• _TASK OBJECTIVE_: The answer must be the full data, restated word for word, with no pictures in it.

------ SOURCE DATA

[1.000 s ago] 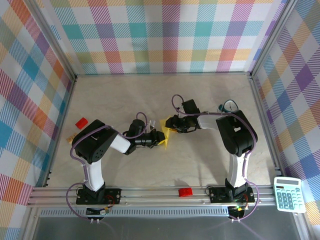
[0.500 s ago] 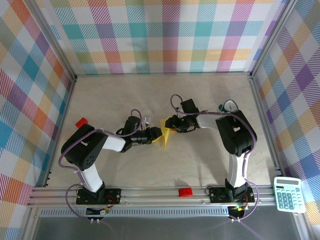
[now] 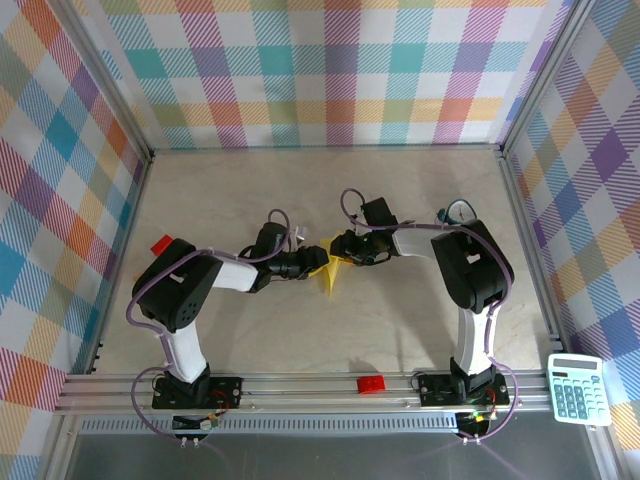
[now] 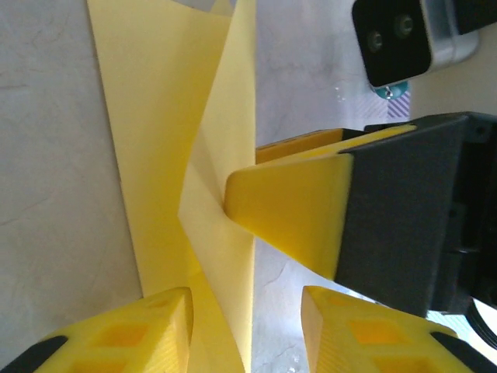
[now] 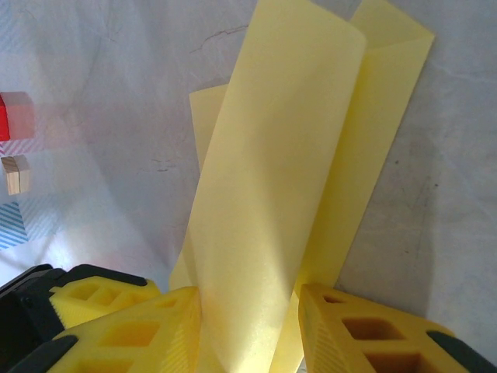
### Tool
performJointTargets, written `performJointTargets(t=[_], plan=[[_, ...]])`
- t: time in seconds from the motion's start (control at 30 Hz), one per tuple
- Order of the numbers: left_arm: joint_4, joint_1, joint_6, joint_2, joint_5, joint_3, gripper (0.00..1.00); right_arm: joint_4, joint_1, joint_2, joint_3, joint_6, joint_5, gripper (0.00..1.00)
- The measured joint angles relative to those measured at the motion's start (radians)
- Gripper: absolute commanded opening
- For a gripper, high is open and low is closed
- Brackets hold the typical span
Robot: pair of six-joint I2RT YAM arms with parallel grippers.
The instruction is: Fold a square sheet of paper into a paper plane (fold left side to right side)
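Note:
The square sheet of paper (image 3: 330,268) is yellow and partly folded, lying mid-table with one flap standing up. My left gripper (image 3: 318,262) reaches it from the left. In the left wrist view that gripper (image 4: 247,318) is open, and the raised flap (image 4: 233,155) passes between its fingers, nearer the left one. My right gripper (image 3: 341,248) comes from the right; one of its fingers (image 4: 287,210) presses against the flap's crease. In the right wrist view the right gripper (image 5: 248,326) is open with the curved flap (image 5: 272,179) rising between its fingers.
A red brick (image 3: 162,244) lies at the table's left and another (image 3: 371,384) sits on the front rail. A calculator (image 3: 577,389) rests at the lower right. A red brick (image 5: 4,116) and a small tan block (image 5: 15,175) lie beyond the paper. Checked walls enclose the table.
My left gripper has opened from nearly shut and its wrist has shifted slightly away and to the right at the paper. The right arm has stayed in place.

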Motion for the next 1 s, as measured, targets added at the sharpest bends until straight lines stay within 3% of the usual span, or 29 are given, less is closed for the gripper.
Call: performJointTargets(t=[1.0], plan=[[-0.078, 0.000, 0.049, 0.056, -0.046, 0.047, 0.05, -0.047, 0.008, 0.002, 0.025, -0.023, 0.037, 0.39]])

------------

• _RESULT OF THE EXERCISE_:
[1.000 s ago] 
[0.500 s ago] 
[now] 
[now] 
[now] 
### Tool
performJointTargets, written `performJointTargets(t=[_], plan=[[_, ...]])`
- t: time in seconds from the motion's start (control at 30 Hz), one per tuple
- Order of the numbers: left_arm: joint_4, joint_1, joint_6, joint_2, joint_5, joint_3, gripper (0.00..1.00); right_arm: joint_4, joint_1, joint_2, joint_3, joint_6, joint_5, gripper (0.00..1.00)
- The measured joint angles relative to those measured at the motion's start (radians)
- Gripper: absolute commanded opening
- For a gripper, high is open and low is closed
- Brackets hold the typical span
Robot: pair of six-joint I2RT YAM arms with parallel grippers.
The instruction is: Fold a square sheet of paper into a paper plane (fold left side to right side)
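Note:
The square sheet of paper (image 3: 330,268) is yellow and partly folded, lying mid-table with one flap standing up. My left gripper (image 3: 318,262) reaches it from the left. In the left wrist view that gripper (image 4: 247,318) is open, and the raised flap (image 4: 233,155) passes between its fingers, nearer the left one. My right gripper (image 3: 341,248) comes from the right; one of its fingers (image 4: 287,210) presses against the flap's crease. In the right wrist view the right gripper (image 5: 248,326) is open with the curved flap (image 5: 272,179) rising between its fingers.
A red brick (image 3: 162,244) lies at the table's left and another (image 3: 371,384) sits on the front rail. A calculator (image 3: 577,389) rests at the lower right. A red brick (image 5: 4,116) and a small tan block (image 5: 15,175) lie beyond the paper. Checked walls enclose the table.
My left gripper has opened from nearly shut and its wrist has shifted slightly away and to the right at the paper. The right arm has stayed in place.
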
Motion for the next 1 s, as measured, targets added at the sharpest bends until straight lines stay within 3% of the usual span, or 29 are given, less is closed for the gripper.
Call: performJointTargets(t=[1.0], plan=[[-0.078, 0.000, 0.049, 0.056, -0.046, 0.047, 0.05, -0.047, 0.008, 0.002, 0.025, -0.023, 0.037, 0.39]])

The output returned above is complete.